DATA BLOCK: Begin

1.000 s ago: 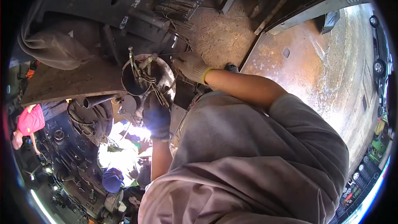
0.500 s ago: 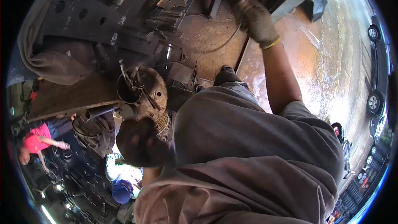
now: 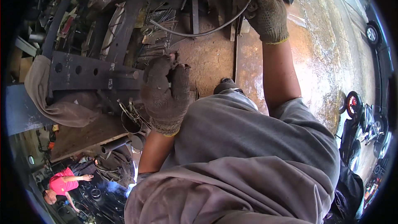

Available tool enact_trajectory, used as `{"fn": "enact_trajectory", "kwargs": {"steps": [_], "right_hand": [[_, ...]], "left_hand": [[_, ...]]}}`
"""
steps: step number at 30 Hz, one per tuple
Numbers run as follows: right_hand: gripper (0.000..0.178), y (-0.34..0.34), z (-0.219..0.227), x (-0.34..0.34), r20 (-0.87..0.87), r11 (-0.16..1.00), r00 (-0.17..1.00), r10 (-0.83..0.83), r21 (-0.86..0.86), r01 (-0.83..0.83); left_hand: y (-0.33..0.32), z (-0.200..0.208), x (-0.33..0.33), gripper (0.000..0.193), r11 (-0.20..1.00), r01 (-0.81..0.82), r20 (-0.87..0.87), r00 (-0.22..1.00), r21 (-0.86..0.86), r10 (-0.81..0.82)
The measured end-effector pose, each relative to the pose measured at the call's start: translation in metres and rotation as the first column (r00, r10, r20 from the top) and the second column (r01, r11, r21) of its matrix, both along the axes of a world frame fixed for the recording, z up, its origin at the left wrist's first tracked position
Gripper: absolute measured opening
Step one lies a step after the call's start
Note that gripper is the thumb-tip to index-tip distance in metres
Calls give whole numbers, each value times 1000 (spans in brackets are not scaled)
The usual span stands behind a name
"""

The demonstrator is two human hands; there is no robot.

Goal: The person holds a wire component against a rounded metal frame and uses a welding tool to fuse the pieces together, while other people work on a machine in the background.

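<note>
My right hand [image 3: 268, 14], in a dirty knit work glove with a yellow cuff edge, grips a thin curved metal rod [image 3: 203, 34] at the upper right. From this hand the rod bows down and left, ending above a pile of thin metal strips. My left hand [image 3: 165, 93], in a darker matching glove, hovers left of my body, near the end of a dark steel bar with round holes [image 3: 85, 71]. Its thumb and fingers are apart and slightly bent, with nothing visible between them. Bare fingertips poke out of both gloves.
A wooden board [image 3: 83, 139] lies at left beside a draped grey cloth [image 3: 62, 108]. A round metal container [image 3: 130, 122] holds tools below my left hand. Flat metal pieces [image 3: 155, 37] lie ahead. A person in a red top [image 3: 62, 181] works lower left. A motorcycle [image 3: 358, 120] stands right.
My left hand has risen from beside the tool container to forward of it. My right hand has moved slightly up and right, lifting the rod into clearer view. The whole view has shifted.
</note>
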State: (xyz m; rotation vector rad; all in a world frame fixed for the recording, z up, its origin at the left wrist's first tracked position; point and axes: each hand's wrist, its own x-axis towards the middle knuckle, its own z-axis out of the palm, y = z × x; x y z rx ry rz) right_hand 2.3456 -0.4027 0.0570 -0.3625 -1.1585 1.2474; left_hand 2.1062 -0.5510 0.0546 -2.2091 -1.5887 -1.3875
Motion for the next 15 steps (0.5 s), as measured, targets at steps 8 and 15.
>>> {"fn": "enact_trajectory", "kwargs": {"steps": [8,15], "right_hand": [[39,-28,23,-20,164,991,983,-78,-94,94],[45,-28,16,-56,277,998,961,2,64,-21]], "left_hand": [[21,33,28,31,1000,3,-272,962,-24,-9],[62,-11,13,18,989,92,26,996,-113,-90]]}}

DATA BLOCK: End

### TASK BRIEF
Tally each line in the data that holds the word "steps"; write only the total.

### ANSWER BOX
4